Le canon, même s’il est à nettoyer, est aussi beau et pur que le teint de Blanche Neige. Ses rayures sont aussi longilignes et nettes que les jambes de Maria Sharapova. Sa longueur totale de 51cm, en revanche, plutôt du genre Mimie Mathy, est quasiment ce qu’il y a de plus court que vous puissiez acheter avec une simple licence de tir ou permis de chasse valide.

La hausse est de type « semi-buck horn », avec une fente en « U », confortable, simple et bien pensée.

Le bronzage extérieur est noir de geais, très beau et présent à 99%. Aucune peau d’orange. Juste quelques traces de manipulations aussi. TBE !

Le guidon type partridge est monté sur un support trapézoïdal, très utile contre les reflets. Comme tout chez Marlin, il est possible de le remplacer par le modèle de votre choix avec le minimum d’outil.

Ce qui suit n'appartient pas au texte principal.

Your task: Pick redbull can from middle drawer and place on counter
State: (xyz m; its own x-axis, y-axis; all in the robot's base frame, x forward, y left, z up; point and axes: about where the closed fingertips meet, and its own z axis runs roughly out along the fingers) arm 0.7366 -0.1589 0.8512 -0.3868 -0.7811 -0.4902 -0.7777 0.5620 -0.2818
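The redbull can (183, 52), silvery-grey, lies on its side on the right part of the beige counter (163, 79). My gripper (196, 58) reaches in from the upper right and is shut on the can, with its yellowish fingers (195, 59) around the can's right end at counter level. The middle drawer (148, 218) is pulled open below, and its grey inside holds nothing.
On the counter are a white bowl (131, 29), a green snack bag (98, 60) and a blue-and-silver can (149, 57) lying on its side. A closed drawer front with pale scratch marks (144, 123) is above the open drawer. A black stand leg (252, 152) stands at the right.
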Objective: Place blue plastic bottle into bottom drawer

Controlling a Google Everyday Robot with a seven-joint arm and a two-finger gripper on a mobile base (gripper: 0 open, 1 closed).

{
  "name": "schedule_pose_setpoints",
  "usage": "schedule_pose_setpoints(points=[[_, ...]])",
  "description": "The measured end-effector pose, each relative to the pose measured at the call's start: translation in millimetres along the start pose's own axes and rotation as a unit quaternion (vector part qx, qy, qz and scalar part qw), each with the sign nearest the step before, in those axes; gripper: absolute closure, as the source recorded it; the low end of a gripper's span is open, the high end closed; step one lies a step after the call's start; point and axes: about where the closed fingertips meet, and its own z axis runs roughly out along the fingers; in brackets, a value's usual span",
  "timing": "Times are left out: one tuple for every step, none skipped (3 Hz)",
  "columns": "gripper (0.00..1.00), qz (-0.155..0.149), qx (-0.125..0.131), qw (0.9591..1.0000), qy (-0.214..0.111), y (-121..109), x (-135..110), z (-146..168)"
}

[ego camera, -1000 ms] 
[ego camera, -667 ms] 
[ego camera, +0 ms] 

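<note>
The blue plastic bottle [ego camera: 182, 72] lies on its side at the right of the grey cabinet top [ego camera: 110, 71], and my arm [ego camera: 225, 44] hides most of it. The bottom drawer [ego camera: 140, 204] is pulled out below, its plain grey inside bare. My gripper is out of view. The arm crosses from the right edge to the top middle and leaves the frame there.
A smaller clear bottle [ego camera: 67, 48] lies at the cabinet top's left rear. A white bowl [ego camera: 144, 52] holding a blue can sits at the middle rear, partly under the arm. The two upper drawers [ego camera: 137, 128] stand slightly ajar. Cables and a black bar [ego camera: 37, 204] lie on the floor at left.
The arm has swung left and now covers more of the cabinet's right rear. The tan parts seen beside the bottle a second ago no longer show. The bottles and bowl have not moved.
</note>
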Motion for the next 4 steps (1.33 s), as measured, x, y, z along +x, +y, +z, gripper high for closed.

Anneau de selle doré comme il se doit qui répond à l’or de la queue de détente avec des dorures de qualité qui sont donc très bien conservées. C’est aussi un trait de ces excellentes fabrications. Vis en excellent état aussi.

Bref une arme des grande années de fabrication dans un état globalement très bon.

Je dirai un must. Car, selon moi, tout tireur en C doit avoir une bonne levier sous garde dans son râtelier. Ici, si vous avez déjà une arme de poing en 44 Mag, vous n’aurez même pas à vous préoccuper de racheter illico des munitions.

En revanche, notre belle levier sous garde vous permettra alors de tester tous les types d’ogives en .44 disponibles pour les armes longues qui ne faisaient pas trop sens dans votre revolver. 

Marlin, c’est ce qui se fait de mieux en Levier sous garde. Très « présente sur le terrain », cette « petite » carabine a tout pour plaire. Sa polyvalence et son maniement sont sans pareils, faisant d’elle une arme parfaite pour débuter comme pour pousser plus loin le noble art de la chasse ou le tir de loisir festif.

Rattachée à de nombreux concepts très américains, la « pistol caliber carbine » est un indispensable. Surtout en levier sous garde et en 10+1 !

 

Arme de catégorie C au CSI : Licence de tir en cours de validité y compris médecin ou bien un permis de chasse avec sa validation pour l’année en cours ou l’année précédente ET CNI ou passeport en cours de validité. COMPTE SIA OBLIGATOIREMENT OUVERT!!

Rappel avec votre licence ou permis de chasse vous pouvez détenir sans limite de nombre des armes de catégorie C.